The frequency of FOM resistance has been recognized to be low. And it has been expected that the frequency of cross-resistance of FOM and other antibiotics is very low because of a unique mode of action. However, several reports examined FOM resistance in ESBL-producing E. coli [19, 23, 24, 28]. A report indicates that FOM-resistant and intermediate E. coli are more frequently resistant to other types of antimicrobials than FOM-susceptible strains [28]. These reports suggest the importance for surveillance of FOM-resistant E. coli, particularly for focus on their cross-resistance of FOM in multidrug resistance.

In this study, only one resistant and two intermediate strains were found among 211 clinical isolates from Japan (Figure 1). This indicated that FOM was a promising candidate agent against E. coli infections as generally described. However, we found seven strains susceptible according to the CLST breakpoint but reduced susceptibility (MIC [greater than or equal to] 8 [micro]g/mL). Under the selective pressure of FOM usage, these strains might acquire FOM resistance more easily. In the present study, cross-resistance of strains with reduced FOM susceptibility to other antimicrobial drugs was not significantly higher than in other strains, and these strains were not concentrating on specific genotypes.

Based on previous reports, acquisition of FOM-modifying enzymes (encoded by fos genes) and mutations in murA gene results in resistance, that is, surpass of breakpoints, to FOM [18, 19, 28]. The present study did not identify such strains. Another resistance mechanism is altered FOM incorporation into bacterial cells. The G6P and G3P transporters contribute to incorporation of FOM into cells [13, 14]. Loss of function or decreased expression levels of them leads to a reduction of FOM susceptibility [18, 29, 39]. We found that loss of UhpT (G6P transporter) activity is more dominant than that of GlpT (G3P transporter) in strains with decreased FOM susceptibility. In resistant (>128 [micro]g/mL) and intermediate (128 [micro]g/mL) strains, we noted amino acid deletion in the respective encoded proteins and no PCR amplification of the transporter-related genes (Table 3). In strains with FOM MICs between 8 and 64 [micro]g/mL, gene mutation(s) leading to alternations of amino acid residues were found; however, it was unclear whether these contributed to the reduced susceptibility. Among the ten strains with reduced susceptibility, nine strains did not grow on G6P-supplemented M9 minimum salt agar. This suggested that in these nine strains G6P-induced UhpT function was attenuated. We found several mutations in cyaA and ptsI in some of these strains. Dysfunction of CyaA and PtsI leads to decrease in intracellular concentration of cAMP and insufficient expression of GlpT and UhpT [16, 17, 31]. Only two strains (SRE91 and SRE252) with reduced susceptibility to FOM showed that MIC was decreased by the exogenous addition of cAMP, and these strains did not grow in M9 medium supplement with G3P. Certainly, SRE252 defected cyaA; however, SRE91 did not share any mutations in cyaA and pstl. Thus reduced susceptibility to FOM in the other strains was not explained by the insufficient intracellular concentration of cAMP caused by dysfunction of cyaA and pstl. The mutations in these genes found in this study (Table 3) seemed to scarcely relate with dysfunction of cAMP synthesis.

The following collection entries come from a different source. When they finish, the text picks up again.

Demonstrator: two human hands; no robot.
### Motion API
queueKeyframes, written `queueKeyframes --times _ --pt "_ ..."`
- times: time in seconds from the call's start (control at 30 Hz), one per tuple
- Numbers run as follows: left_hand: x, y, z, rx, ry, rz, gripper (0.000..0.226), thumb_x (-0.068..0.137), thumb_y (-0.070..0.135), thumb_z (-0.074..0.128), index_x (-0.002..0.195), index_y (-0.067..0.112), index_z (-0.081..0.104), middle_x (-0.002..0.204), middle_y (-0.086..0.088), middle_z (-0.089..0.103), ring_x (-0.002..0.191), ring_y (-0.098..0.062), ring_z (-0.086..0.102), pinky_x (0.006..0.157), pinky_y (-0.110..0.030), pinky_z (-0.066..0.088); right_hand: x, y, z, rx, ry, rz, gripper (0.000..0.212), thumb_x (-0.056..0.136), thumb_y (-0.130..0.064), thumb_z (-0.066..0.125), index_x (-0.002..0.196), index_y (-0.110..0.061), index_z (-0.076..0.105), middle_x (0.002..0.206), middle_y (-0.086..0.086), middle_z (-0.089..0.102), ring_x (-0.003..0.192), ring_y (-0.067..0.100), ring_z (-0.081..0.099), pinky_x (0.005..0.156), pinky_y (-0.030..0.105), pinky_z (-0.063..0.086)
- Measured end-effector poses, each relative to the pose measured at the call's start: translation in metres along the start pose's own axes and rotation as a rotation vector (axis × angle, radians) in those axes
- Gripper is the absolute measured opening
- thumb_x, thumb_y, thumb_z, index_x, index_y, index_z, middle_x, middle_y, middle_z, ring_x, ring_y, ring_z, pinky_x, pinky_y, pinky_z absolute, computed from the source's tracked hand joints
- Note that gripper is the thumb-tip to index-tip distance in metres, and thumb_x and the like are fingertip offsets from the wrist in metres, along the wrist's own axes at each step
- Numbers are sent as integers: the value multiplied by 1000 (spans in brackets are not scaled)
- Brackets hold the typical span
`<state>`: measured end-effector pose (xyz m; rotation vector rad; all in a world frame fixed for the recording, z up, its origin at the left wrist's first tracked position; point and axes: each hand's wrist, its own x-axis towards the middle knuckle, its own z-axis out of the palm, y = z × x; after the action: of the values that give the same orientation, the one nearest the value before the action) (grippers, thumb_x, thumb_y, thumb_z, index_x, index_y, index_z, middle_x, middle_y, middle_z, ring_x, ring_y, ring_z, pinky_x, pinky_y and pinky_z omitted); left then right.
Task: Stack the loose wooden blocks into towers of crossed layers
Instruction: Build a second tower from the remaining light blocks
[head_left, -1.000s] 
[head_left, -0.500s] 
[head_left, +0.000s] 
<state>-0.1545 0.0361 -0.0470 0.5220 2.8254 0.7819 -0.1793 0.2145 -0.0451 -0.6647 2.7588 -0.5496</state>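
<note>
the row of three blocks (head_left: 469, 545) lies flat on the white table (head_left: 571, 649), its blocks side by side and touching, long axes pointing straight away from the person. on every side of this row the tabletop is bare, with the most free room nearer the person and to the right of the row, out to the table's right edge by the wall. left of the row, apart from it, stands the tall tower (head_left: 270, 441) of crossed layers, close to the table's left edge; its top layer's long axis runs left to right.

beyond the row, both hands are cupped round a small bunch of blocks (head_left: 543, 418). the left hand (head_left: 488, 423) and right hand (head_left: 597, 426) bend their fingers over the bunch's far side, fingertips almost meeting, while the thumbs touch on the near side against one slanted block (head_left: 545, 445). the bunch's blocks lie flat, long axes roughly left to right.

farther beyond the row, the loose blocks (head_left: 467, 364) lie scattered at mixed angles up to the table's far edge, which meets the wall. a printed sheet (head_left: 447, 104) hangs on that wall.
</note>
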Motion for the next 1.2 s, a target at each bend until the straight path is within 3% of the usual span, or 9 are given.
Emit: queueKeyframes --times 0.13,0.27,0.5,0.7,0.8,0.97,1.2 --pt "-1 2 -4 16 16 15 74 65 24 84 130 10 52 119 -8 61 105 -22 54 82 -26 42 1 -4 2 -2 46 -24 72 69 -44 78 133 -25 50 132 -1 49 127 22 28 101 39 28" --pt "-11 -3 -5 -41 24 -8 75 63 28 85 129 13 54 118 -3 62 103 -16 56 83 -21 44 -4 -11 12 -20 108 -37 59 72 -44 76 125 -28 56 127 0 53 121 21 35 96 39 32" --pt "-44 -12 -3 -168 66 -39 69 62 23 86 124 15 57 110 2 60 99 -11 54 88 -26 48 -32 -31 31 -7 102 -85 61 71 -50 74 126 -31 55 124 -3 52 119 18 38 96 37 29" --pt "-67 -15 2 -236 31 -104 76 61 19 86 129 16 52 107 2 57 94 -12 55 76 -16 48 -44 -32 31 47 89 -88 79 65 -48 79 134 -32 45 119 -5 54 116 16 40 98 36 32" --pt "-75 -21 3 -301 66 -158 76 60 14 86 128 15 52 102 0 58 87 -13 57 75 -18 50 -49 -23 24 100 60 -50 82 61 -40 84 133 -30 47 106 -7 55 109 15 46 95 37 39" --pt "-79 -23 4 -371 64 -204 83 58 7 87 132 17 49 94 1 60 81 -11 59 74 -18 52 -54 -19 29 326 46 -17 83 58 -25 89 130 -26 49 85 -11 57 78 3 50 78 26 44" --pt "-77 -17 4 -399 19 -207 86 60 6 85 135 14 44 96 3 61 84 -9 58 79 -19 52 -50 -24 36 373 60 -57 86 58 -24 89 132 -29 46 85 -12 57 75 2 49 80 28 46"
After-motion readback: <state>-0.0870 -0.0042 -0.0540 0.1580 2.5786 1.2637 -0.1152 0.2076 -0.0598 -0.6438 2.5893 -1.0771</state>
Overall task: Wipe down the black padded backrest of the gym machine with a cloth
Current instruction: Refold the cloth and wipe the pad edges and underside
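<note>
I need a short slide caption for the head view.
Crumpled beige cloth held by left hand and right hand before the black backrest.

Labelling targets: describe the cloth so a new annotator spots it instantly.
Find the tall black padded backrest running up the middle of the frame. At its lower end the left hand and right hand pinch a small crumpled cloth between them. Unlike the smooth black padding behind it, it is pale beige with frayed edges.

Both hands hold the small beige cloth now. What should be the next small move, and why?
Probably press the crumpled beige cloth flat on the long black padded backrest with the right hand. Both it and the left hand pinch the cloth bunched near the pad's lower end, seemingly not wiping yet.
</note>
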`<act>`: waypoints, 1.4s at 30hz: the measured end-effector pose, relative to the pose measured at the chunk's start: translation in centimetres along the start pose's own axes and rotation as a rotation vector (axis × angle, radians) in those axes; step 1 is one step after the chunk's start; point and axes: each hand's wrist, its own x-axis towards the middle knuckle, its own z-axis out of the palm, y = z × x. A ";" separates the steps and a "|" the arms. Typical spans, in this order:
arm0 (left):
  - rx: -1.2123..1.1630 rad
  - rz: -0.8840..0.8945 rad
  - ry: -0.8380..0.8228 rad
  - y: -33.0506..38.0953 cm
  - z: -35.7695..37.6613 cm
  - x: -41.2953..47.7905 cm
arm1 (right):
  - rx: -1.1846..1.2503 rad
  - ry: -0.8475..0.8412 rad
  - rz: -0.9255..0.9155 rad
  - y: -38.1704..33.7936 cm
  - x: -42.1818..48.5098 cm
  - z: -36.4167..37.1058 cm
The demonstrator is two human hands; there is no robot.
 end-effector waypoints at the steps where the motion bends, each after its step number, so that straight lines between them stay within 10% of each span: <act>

In conclusion, FOM resistance occurs with low frequency and is independent of resistance to other antimicrobials in E. coli clinical isolates from Japan. On the other hand, we identified strains with decreased FOM susceptibility. Most of them displayed fluctuated activity of the G6P transporter UhpT. However, G6P transporter function was altered even though the G6P-induced uhpT expression and amino acid sequence of UhpT were preserved in one strain (FOM MIC 8 [micro]g/mL). Another strain (FOM MIC 32 [micro]g/mL) displayed reduced susceptibility to FOM and no alteration of MIC in the presence and absence of G6P, even though G6P-induced uhpT expression, amino acid sequence of UhpT, and growth on G6P-supplemented M9 minimum salt agar were preserved. The exact molecular mechanism of the reduced susceptibility of these strains remains unclear and requires further evaluation.

Competing Interests

The authors declare no competing interests.

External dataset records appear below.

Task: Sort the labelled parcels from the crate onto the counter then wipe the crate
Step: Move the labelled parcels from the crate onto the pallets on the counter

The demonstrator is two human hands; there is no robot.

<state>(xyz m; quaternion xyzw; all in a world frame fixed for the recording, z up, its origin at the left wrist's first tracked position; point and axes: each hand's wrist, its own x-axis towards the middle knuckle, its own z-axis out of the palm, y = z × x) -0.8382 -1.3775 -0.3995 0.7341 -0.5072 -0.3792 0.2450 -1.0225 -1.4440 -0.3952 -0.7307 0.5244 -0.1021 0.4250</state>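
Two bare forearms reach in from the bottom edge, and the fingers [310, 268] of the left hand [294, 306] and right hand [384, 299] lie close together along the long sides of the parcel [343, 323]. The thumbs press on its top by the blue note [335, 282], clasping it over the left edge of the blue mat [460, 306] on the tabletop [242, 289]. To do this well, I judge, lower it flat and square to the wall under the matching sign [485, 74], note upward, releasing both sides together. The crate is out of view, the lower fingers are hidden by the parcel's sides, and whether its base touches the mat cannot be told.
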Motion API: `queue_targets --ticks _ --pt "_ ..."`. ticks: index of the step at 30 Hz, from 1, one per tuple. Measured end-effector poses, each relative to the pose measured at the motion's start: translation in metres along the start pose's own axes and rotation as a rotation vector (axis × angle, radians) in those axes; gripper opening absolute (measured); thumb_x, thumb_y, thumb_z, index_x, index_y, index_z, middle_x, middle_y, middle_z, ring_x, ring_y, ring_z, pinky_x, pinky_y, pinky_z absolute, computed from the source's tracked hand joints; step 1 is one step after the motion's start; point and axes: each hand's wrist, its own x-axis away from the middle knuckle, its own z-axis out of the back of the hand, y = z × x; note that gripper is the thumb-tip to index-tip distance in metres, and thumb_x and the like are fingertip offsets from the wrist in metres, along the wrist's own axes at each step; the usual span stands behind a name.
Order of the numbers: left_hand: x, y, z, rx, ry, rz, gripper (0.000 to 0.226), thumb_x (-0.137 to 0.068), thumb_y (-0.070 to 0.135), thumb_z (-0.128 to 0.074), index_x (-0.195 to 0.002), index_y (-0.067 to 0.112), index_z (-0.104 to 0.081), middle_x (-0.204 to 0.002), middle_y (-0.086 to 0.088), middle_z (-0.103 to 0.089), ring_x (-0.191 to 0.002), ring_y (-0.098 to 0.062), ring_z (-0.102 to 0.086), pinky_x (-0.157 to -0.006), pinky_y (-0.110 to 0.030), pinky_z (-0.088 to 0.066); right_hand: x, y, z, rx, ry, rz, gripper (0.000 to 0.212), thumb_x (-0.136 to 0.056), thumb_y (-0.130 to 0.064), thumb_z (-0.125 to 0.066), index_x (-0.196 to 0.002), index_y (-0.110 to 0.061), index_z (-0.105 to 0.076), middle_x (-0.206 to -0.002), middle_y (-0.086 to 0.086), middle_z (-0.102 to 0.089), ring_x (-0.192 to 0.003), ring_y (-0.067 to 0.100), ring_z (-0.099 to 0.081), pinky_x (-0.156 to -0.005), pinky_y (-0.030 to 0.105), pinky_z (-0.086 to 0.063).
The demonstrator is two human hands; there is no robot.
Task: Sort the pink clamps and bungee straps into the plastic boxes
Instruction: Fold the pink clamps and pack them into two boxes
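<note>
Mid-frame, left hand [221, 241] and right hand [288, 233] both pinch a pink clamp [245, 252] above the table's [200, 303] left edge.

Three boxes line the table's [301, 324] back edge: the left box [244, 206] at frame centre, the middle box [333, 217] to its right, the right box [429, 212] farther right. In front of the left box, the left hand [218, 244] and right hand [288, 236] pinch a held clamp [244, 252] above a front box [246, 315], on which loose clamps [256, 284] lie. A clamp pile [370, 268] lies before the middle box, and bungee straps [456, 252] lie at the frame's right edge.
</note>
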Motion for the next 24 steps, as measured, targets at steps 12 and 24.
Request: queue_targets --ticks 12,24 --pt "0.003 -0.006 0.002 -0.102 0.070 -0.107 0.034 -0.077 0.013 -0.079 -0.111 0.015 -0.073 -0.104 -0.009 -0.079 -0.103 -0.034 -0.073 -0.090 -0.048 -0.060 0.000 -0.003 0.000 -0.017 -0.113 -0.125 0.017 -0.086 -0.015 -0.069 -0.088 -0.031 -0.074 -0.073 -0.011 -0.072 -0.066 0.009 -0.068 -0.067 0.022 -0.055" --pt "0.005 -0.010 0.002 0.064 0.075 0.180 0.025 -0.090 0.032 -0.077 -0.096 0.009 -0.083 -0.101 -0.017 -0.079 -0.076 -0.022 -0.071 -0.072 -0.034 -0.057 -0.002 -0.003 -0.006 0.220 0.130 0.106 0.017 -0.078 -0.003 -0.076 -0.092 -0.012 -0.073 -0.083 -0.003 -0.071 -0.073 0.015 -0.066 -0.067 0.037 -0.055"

The authors thank Osamu Kuwahara (Sapporo Clinical Laboratory) for the provision of E. coli clinical isolates. This study was partly supported by a Grant-in-Aid for Scientific Research (15H06521) from Japan Society for the Promotion of Science and a grant from Yuasa Memorial Foundation.

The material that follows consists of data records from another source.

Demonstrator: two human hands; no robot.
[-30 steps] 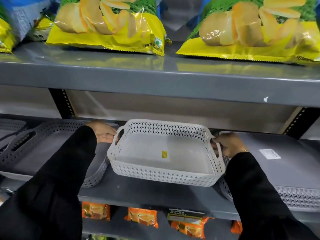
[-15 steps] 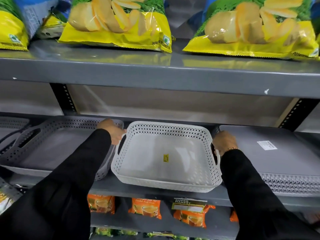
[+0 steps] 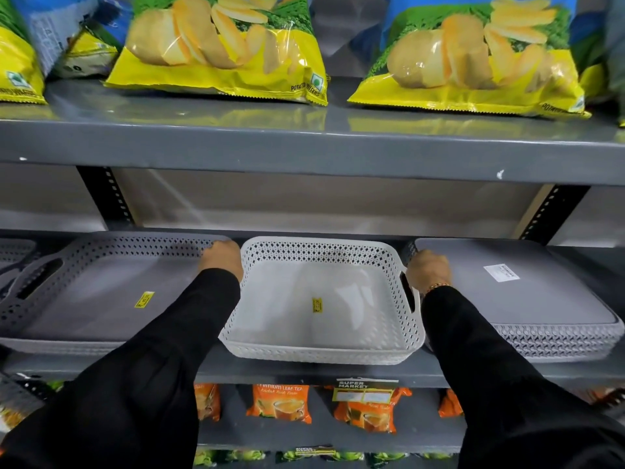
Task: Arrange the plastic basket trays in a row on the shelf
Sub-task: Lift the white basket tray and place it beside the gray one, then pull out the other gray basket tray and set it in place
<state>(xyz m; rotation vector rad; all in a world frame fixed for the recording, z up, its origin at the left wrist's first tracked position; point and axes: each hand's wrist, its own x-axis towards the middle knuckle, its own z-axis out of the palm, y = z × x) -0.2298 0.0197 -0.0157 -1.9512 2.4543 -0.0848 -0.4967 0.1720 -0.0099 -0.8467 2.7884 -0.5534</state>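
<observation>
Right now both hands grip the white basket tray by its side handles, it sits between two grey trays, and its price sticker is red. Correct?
Not quite. In the head view the sticker inside the white basket tray is yellow, not red. The rest holds: the left hand and right hand are at its handles, between the left grey tray and right grey tray.
</observation>
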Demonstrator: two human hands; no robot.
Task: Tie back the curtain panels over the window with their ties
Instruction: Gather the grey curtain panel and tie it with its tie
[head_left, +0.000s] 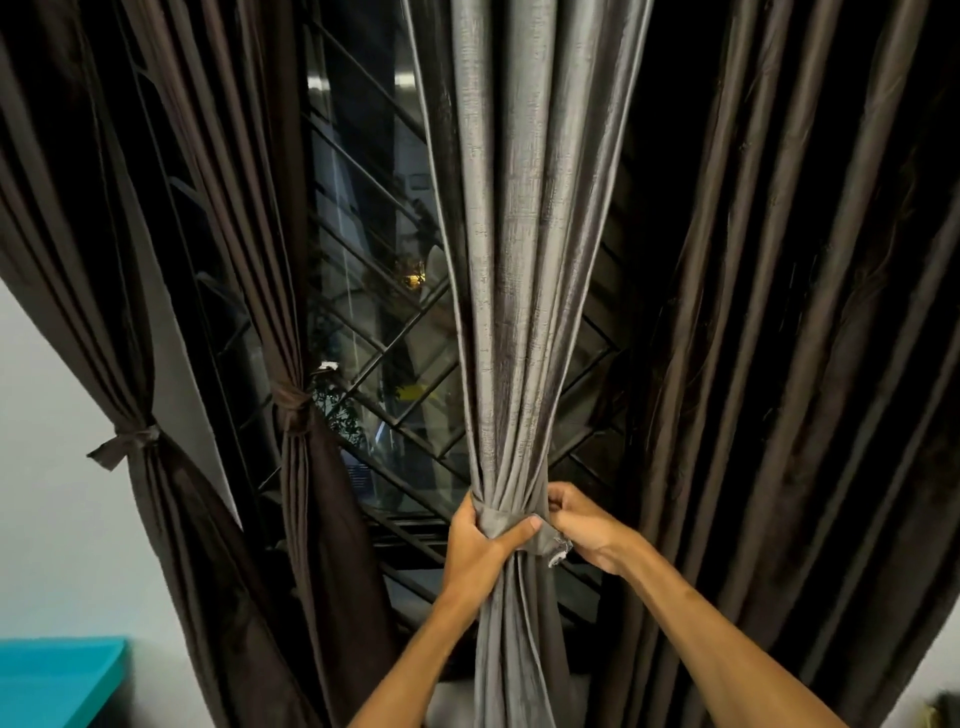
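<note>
Both forearms rise from the bottom edge toward the grey curtain panel, which hangs in the middle and is gathered low down into a narrow bunch. The left hand grips that bunch from its left side. Its fingers wrap behind the folds and its thumb presses across the front of the tie, a band of the same grey cloth circling the bunch. That hold looks meant to keep the folds squeezed and the band from slipping while its ends are worked. The right hand, on the bunch's right side, has its fingers curled and pinching cloth where the band comes round. The tie's frayed end pokes out just below it. I cannot tell whether a knot has formed, but I judge the tying to be under way.

Left of the grey panel, two brown panels are already cinched by knotted ties. The window and its diagonal grille show in the gap between. That gap gives the left elbow open room. Right of the grey panel a dark panel hangs loose with no tie visible. Its folds lie just beside the right wrist, so space there is tight. Farthest left are a white wall and, low down, a teal surface.
</note>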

[1] WHO, "Antimicrobial resistance: global report on surveillance 2014," 2014,

[2] M. E. Falagas and D. E. Karageorgopoulos, "Extended-spectrum [beta]-lactamase-producing organisms," Journal of Hospital Infection, vol. 73, no. 4, pp. 345-354, 2009.

[3] J. D. D. Pitout, "Extraintestinal pathogenic Escherichia coli: an update on antimicrobial resistance, laboratory diagnosis and treatment," Expert Review of Anti-Infective Therapy, vol. 10, no. 10, pp. 1165-1176, 2012.

[4] S. Yokota, T. Sato, T. Okubo et al., "Prevalence of fluoroquinolone-resistant Escherichia coli O25:H4-ST131 (CTX-M15-nonproducing) strains isolated in Japan," Chemotherapy, vol. 58, no. 1, pp. 52-59, 2012.

[5] N. Tsukamoto, Y. Ohkoshi, T. Okubo et al., "High prevalence of cross-resistance to aminoglycosides in fluoroquinolone-resistant Escherichia coli clinical isolates," Chemotherapy, vol. 59, no. 5, pp. 379-384, 2014.

[6] H. Giamarellou and G. Poulakou, "Multidrug-resistant gram-negative infections: what are the treatment options?" Drugs, vol. 69, no. 14, pp. 1879-1901, 2009.

[7] M. E. Falagas, A. C. Kastoris, A. M. Kapaskelis, and D. E. Karageorgopoulos, "Fosfomycin for the treatment of multidrugresistant, including extended-spectrum [beta]-lactamase producing, Enterobacteriaceae infections: a systematic review," The Lancet Infectious Diseases, vol. 10, no. 1, pp. 43-50, 2010.

[8] A. Schaeffer, "Infections of the urinary tract," in Campbell-Walsh Urology, A. Wein, L. Kavoussi, A. Novick, A. Partin, and C. Peters, Eds., pp. 223-303, Elsevier, Philadelphia, Pa, USA, 9th edition, 2007.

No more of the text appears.